Studying super distant objects can help us understand what the universe was like long ago, but electromagnetic waves can be distorted or outright blocked by other closer objects and forces on their way to Earth, which interferes with our ability to learn from them.
Gravitational waves travel just as fast as electromagnetic waves, but they can’t be blocked or distorted along their journey, which means they could reveal parts of the universe’s past that are impossible to study otherwise.
“[G]ravitational waves created at the very birth of the universe travel unscathed through all the hot matter of the early universe, as the universe expanded,” astrophysicist Kip Thorne told the National Science Foundation (NSF). “They didn’t scatter. They didn’t get absorbed. They bring the information from the birth of the universe to us today.”
Thorne ended up earning a Nobel Prize in Physics for his contributions to the NSF-funded Laser Interferometer Gravity-Wave Observatory (LIGO), which proved Einstein right (about the theory) and wrong (about technology) in 2015 when it detected a gravitational wave for the first time.
The observatory consists of two facilities — one in Louisiana and one in Washington state. At each facility, a laser beam is split in two and shone through two perpendicular vacuum tubes, each about 2.5 miles long. After bouncing off mirrors at the ends of the tubes, the beams travel back down them, merge, and hit a detector.
If a gravitational wave goes by during this process, its compression/expansion effect on the mirrors actually changes the distance each beam travels slightly — very slightly. We’re talking about a change in distance of just one-thousandth the diameter of an atom’s nucleus, but LIGO can detect it.
(The purpose of having two facilities is so that they can perform experiments in unison, confirming that any “evidence” of gravitational waves detected at one isn’t a fluke.)
The gravitational wave LIGO detected in 2015 was caused by a collision between two black holes 1.3 billion light years away, and since then, more than 90 other waves have been detected, caused by colliding neutron stars, merging black holes, and other energetic phenomena.

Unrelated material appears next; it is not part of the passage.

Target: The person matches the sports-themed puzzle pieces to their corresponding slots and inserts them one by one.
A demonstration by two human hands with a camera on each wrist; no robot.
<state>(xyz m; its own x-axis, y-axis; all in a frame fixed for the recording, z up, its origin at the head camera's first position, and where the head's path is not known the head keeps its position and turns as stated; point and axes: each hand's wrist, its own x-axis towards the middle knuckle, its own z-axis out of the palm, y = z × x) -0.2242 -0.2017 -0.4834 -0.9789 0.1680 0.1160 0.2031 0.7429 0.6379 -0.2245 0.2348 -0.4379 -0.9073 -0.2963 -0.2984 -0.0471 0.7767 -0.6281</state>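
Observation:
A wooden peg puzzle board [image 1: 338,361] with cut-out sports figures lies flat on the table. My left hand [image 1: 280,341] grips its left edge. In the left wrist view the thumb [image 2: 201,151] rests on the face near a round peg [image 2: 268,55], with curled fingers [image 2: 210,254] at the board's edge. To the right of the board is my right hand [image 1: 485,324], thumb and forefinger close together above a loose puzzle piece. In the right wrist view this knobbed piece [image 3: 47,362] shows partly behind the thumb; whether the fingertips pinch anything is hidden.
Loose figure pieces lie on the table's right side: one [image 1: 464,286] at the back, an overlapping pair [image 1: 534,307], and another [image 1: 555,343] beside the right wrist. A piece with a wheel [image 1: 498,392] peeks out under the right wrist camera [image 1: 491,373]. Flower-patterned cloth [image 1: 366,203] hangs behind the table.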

Ground-based gravitational wave detectors have size and sensitivity limitations, though.
While they can detect waves caused by mergers between black holes a few dozen times as massive as the sun, for example, they can’t detect the low-frequency waves created by mergers between supermassive black holes, like those at the center of galaxies.

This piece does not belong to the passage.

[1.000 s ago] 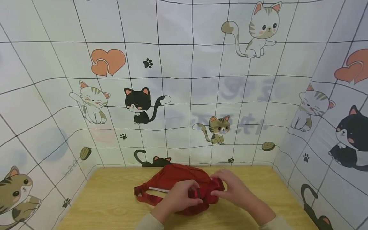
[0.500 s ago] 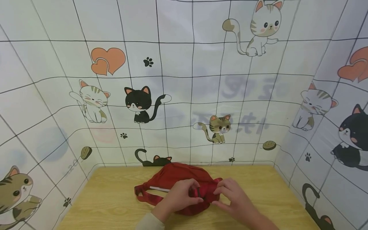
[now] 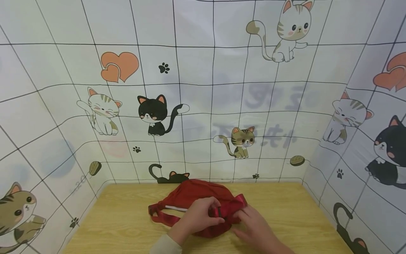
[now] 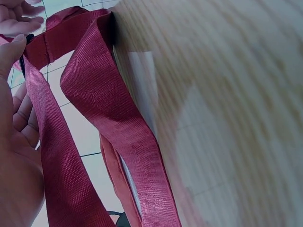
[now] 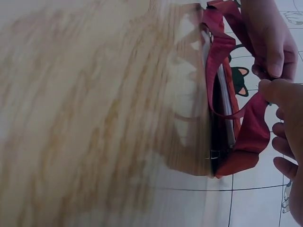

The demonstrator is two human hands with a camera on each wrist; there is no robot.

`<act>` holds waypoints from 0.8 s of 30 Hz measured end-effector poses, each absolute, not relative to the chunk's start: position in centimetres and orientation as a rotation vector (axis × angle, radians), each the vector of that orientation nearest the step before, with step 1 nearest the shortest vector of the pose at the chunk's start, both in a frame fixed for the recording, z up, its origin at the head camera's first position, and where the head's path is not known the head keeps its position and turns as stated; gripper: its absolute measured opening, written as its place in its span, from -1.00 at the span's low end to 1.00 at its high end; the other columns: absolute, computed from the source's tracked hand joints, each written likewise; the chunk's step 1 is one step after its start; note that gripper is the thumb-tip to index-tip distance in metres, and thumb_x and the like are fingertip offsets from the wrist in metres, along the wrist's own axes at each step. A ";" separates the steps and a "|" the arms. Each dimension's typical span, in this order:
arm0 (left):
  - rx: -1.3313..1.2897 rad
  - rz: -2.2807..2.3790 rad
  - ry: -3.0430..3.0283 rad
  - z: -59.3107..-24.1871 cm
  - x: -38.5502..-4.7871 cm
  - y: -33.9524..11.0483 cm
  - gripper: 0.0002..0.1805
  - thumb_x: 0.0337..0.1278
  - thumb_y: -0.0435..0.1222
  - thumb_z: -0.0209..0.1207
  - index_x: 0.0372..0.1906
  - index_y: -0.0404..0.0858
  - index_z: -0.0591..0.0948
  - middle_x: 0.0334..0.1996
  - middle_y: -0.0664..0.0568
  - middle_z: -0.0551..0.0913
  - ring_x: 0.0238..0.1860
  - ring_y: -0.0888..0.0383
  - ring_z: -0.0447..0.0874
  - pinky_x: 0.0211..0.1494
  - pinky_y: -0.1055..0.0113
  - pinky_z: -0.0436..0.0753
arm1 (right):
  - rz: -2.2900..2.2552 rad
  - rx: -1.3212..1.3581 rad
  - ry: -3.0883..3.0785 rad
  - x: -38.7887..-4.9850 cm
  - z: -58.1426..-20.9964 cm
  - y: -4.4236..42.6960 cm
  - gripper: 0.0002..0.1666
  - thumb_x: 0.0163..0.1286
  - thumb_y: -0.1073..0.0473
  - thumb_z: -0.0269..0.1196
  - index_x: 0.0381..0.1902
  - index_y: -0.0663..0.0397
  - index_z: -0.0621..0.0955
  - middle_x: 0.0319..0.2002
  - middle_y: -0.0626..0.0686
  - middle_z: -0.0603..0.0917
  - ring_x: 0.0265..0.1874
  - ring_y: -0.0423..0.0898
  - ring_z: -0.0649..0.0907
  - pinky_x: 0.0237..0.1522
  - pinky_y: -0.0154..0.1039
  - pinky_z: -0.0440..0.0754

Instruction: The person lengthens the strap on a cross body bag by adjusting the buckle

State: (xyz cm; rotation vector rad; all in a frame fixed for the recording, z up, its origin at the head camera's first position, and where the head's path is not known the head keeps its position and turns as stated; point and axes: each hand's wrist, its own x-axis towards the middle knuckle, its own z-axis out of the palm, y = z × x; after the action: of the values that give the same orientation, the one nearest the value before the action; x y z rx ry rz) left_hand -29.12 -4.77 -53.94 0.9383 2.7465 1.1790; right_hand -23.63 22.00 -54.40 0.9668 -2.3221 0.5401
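Note:
A red waist bag lies on the table in the head view, with its shiny red strap gathered at the front. My left hand pinches the strap at a small black buckle; the left wrist view shows the thumb of the left hand on this spot and a strap loop hanging beside it. My right hand is at the strap's right side, fingers apart. In the right wrist view, the thumb of the right hand meets the strap by the buckle, which fingers partly hide.
The bag rests on a light wooden table. Behind it and at both sides stands a white grid-patterned sheet printed with cats, hearts and paw marks.
My right hand has moved from the strap's outer end down to its lower right side, and the strap's end now sticks up uncovered. My left hand keeps its pinch in place.

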 end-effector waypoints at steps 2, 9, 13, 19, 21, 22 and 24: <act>0.938 1.173 2.747 -53.9 -29.1 -4.7 -0.56 0.21 0.08 0.61 0.06 0.08 0.70 -0.26 0.45 0.64 -0.25 0.40 0.57 -0.10 0.38 0.63 | 0.517 0.919 -2.365 -23.8 -54.6 21.9 -0.36 -0.03 0.06 0.82 -0.03 -0.17 0.70 0.03 -0.24 0.69 0.04 -0.17 0.66 0.06 -0.03 0.74; 0.939 1.165 2.752 -53.9 -29.3 -4.6 -0.57 0.19 0.06 0.63 0.03 0.07 0.70 -0.28 0.45 0.64 -0.28 0.41 0.56 -0.13 0.39 0.61 | 0.426 0.842 -2.423 -24.2 -55.2 21.4 -0.27 -0.02 0.04 0.80 0.11 -0.14 0.71 0.05 -0.15 0.73 0.01 -0.11 0.66 0.03 0.00 0.69; 0.942 1.161 2.762 -53.9 -29.3 -4.5 -0.56 0.19 0.07 0.63 0.03 0.06 0.70 -0.28 0.43 0.65 -0.28 0.41 0.56 -0.14 0.40 0.62 | 0.394 0.812 -2.444 -24.4 -55.4 21.2 -0.28 -0.02 0.04 0.80 0.08 -0.15 0.69 -0.03 -0.16 0.74 -0.06 -0.10 0.65 -0.08 -0.04 0.61; 0.900 1.176 2.764 -53.7 -29.2 -4.3 -0.56 0.18 0.05 0.63 0.03 0.03 0.71 -0.30 0.39 0.65 -0.29 0.40 0.58 -0.17 0.40 0.63 | 0.351 0.787 -2.445 -24.8 -55.8 21.0 -0.26 -0.05 0.02 0.81 0.06 -0.10 0.67 -0.06 -0.13 0.75 -0.03 -0.05 0.68 -0.06 0.01 0.63; 0.896 1.182 2.762 -53.6 -29.1 -4.3 -0.57 0.18 0.05 0.63 0.02 0.02 0.71 -0.30 0.39 0.65 -0.30 0.39 0.58 -0.18 0.41 0.63 | 0.336 0.772 -2.440 -24.9 -56.0 20.9 -0.27 -0.06 0.02 0.81 0.03 -0.08 0.67 -0.09 -0.12 0.76 -0.03 -0.04 0.69 -0.03 0.02 0.62; 0.898 1.180 2.765 -53.5 -29.1 -4.3 -0.56 0.18 0.05 0.63 0.02 0.02 0.71 -0.31 0.39 0.65 -0.31 0.40 0.58 -0.18 0.41 0.63 | 0.326 0.763 -2.437 -25.0 -56.0 20.8 -0.28 -0.07 0.02 0.81 0.01 -0.08 0.67 -0.11 -0.12 0.76 -0.03 -0.04 0.69 -0.02 0.02 0.62; 0.895 1.186 2.764 -53.4 -29.1 -4.3 -0.57 0.17 0.04 0.63 0.01 0.01 0.71 -0.32 0.39 0.65 -0.31 0.40 0.58 -0.19 0.41 0.63 | 0.319 0.749 -2.437 -25.1 -56.1 20.7 -0.29 -0.05 0.01 0.81 0.01 -0.07 0.67 -0.10 -0.10 0.77 -0.01 -0.03 0.69 0.01 0.02 0.61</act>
State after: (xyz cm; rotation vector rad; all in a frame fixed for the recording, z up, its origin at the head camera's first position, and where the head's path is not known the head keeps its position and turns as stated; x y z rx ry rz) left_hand -29.14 -4.30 -53.43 0.8954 2.7638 1.1862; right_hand -25.12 20.71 -56.07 0.7488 -2.4371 0.3187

That means they can’t see a complete picture of the universe’s many wave-causing phenomena.
Introducing LISA
Now, ESA is preparing to launch LISA — the world’s first space-based gravitational wave detector — by the mid-2030s.
“The reason we want to go to space is because we can make the detector much, much bigger, and by making it much, much bigger, we can actually access different kinds of gravitational waves, different wavelengths,” Ira Thorpe, a LISA project scientist, told NASA’s Curious Universe podcast.

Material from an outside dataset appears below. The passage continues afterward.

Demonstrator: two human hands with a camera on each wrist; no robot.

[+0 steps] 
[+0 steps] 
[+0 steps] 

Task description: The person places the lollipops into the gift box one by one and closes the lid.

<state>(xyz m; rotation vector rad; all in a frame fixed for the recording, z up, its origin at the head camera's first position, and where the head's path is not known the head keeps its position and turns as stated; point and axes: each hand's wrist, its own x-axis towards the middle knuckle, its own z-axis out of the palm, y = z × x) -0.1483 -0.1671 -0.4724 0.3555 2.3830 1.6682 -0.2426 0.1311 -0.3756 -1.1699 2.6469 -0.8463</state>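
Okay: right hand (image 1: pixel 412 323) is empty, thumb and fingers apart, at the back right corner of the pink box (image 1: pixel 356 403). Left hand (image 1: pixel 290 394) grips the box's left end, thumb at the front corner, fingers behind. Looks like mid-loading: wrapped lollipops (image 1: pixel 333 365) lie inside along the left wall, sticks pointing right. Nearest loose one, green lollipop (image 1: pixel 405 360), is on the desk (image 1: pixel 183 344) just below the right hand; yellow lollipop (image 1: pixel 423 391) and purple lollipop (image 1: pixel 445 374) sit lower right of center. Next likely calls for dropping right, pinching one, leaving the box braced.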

LISA will consist of three spacecraft that will trail the Earth as it orbits the sun. They’ll be positioned about 1.5 million miles from each other, in a giant equilateral triangle, and inside each spacecraft will be free-floating golden cubes.
By shining lasers back and forth between the spacecrafts’ cubes, scientists will be able to precisely measure the distances between them — and just like with LIGO, they’ll be able to use changes in the distances to confirm the passing of gravitational waves.
The difference is that LISA will be able to detect lower-frequency waves — such as the ones caused by mergers between supermassive black holes, ones equal in mass to a few hundred million suns — giving us a new perspective into the universe’s past.
“Thanks to the huge distance traveled by the laser signals on LISA, and the superb stability of its instrumentation, we will probe gravitational waves of lower frequencies than is possible on Earth, uncovering events of a different scale, all the way back to the dawn of time,” said Nora Lützgendorf, LISA’s lead project scientist.